#### Problem requirements
Return the lines of the material below exactly, beginning with the line that has "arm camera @" in it and finishing with the line that has "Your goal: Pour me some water" in it. Leave all pictures aside.

──────── Information

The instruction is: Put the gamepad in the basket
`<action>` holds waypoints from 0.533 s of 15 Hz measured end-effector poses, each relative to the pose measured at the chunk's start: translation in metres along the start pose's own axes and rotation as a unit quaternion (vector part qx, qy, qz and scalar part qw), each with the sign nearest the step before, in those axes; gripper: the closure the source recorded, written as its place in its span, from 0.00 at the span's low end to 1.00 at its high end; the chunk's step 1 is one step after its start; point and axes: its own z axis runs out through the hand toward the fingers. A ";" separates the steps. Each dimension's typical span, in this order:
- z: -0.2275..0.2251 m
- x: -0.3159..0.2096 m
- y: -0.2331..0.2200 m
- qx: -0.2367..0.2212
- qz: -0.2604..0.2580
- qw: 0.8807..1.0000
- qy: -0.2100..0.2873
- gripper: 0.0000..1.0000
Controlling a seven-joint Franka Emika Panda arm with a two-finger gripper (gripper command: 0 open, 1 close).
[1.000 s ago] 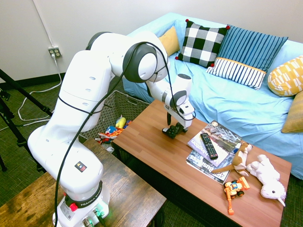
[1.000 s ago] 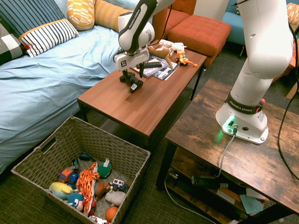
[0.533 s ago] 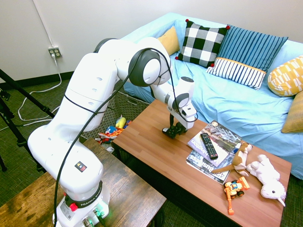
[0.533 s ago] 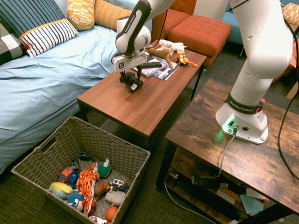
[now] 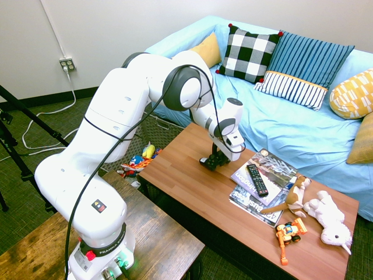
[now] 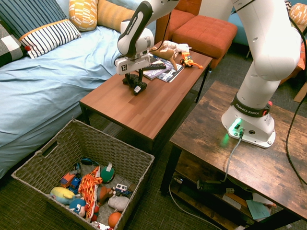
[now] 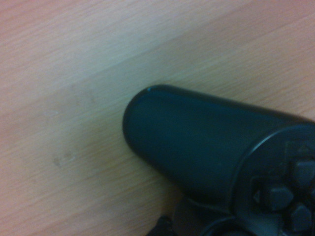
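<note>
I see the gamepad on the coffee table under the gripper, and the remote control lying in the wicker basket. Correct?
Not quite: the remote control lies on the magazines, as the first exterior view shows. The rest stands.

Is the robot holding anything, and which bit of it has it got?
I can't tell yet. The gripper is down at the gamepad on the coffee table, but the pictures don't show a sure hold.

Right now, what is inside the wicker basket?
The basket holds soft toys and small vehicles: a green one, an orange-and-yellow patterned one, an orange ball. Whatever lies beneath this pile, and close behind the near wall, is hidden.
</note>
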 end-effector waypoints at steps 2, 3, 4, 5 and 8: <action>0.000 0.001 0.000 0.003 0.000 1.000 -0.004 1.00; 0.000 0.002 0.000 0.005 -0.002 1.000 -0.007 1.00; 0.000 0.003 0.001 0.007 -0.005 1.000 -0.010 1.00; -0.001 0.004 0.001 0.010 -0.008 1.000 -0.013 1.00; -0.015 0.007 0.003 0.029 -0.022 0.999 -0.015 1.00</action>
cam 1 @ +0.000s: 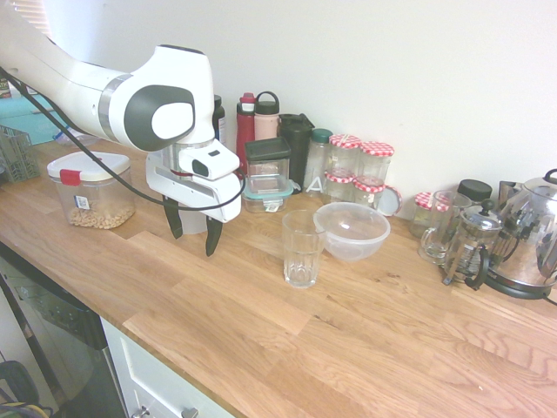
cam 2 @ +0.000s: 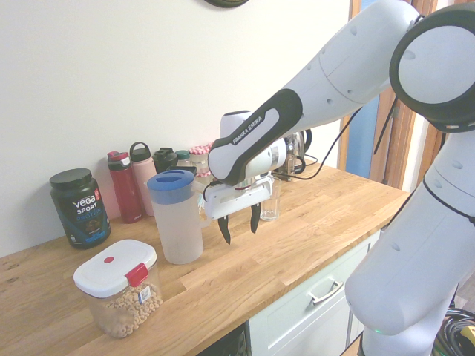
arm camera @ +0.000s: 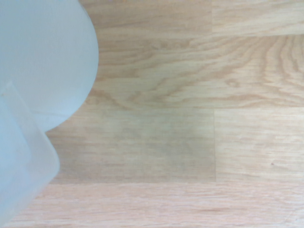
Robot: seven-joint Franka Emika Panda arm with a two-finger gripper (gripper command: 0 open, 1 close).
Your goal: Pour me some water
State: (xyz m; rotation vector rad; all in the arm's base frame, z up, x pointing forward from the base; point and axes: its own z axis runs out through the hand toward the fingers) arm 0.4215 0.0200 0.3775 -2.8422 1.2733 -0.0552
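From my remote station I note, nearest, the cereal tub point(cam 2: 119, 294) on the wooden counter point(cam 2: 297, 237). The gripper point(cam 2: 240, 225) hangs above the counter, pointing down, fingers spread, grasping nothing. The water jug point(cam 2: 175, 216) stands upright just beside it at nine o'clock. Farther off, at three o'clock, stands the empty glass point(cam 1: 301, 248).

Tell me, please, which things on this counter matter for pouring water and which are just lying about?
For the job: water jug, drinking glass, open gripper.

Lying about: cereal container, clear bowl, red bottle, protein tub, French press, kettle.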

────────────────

#### Task result
arm camera @ +0.000s: 
Robot: seven-joint Franka Emika Panda arm with a two-finger gripper (gripper command: 0 open, 1 close).
Your goal: Pour me some water

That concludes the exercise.